SM: Who started the company? Who is the entrepreneur behind it all?
EM: There were actually some VCs who purchased the assets from a previous entrepreneur who had this idea during the Internet bubble days. There really is not an easily identifiable entrepreneur. The VCs came in and took some of the management team, brought in an interim CEO, and then hired a new CEO who ran the company for five years. The chief architect for the web-based software is still here. His right-hand engineer is here as well.
SM: So the company was recapitalized and purchased by these VCs who focused on getting the product right. Is that an accurate assessment?
EM: That is an accurate assessment.
SM: In my notes, I have written that until a few years ago AdvancedMD was getting just 40 leads a month. It seems as though the service has taken off in the past few years.
EM: Over the past four years we have grown at a very good clip, averaging 50% growth. The company grew once it got the product right and once the web marketing piece was figured out.

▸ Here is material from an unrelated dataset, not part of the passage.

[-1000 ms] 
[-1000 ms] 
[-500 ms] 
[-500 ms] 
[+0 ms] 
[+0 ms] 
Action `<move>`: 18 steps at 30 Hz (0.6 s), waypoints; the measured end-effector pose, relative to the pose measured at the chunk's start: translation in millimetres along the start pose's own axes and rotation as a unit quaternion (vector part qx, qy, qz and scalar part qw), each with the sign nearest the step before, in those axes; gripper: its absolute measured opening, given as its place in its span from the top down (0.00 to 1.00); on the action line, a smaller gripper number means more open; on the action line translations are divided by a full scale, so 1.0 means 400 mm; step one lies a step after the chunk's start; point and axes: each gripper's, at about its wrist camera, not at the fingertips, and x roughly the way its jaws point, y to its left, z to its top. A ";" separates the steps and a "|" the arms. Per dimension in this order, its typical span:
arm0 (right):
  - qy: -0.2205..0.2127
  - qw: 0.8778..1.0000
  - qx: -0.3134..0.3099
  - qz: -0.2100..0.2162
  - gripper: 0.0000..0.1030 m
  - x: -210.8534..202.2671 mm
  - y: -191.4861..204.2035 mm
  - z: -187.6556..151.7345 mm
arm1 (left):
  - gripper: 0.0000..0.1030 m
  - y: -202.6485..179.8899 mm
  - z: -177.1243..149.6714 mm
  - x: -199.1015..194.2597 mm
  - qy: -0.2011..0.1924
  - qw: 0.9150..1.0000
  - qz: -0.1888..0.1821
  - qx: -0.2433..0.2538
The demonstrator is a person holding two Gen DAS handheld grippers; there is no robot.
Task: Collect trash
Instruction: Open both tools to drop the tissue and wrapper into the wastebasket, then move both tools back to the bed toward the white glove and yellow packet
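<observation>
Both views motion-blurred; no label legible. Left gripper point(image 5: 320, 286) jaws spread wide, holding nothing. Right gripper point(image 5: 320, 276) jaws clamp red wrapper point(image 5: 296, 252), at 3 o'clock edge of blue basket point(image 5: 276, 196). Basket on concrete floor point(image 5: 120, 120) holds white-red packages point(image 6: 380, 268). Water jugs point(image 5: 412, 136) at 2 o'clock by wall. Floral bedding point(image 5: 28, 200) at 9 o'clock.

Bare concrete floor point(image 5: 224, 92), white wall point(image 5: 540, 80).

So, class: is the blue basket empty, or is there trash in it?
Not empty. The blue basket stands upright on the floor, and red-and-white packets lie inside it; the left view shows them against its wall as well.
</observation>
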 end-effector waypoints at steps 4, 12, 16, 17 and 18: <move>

When you have 3,000–4,000 addressable offices and are doing cold calls one at a time, it is like trying to drink the ocean.
SM: When you look at the 700,000 physicians in the US, what percentage do you think is using some technology-based solution to deal with billing and insurance?
EM: A very large percentage. You do not see too many doctors today who do not have some technology to handle scheduling, billing and practice management. It is going to be very high, well over 90%.
Just like the evolution of CRM that we saw a few years back, the lion’s share of that is premise-based. That creates fundamental issues when the billing and collections process is such a moving target.
SM: So what you are saying is that the customer base moving towards your technology is moving from a premise-based software solution to a SaaS solution?
EM: In most cases, when somebody comes to us they have already had a solution of some kind and it is premise-based. They have fundamental frustration with that capability.
SM: I can’t imagine they would have the IT support available to manage a premise-based solution.
EM: Correct. They will have a bad experience with a system crash, data loss, or a system upgrade and that will be a big catalyst for them to open up and reconsider. It is interesting that there has been an evolution in the lifecycles of medical billing. There have been several generations.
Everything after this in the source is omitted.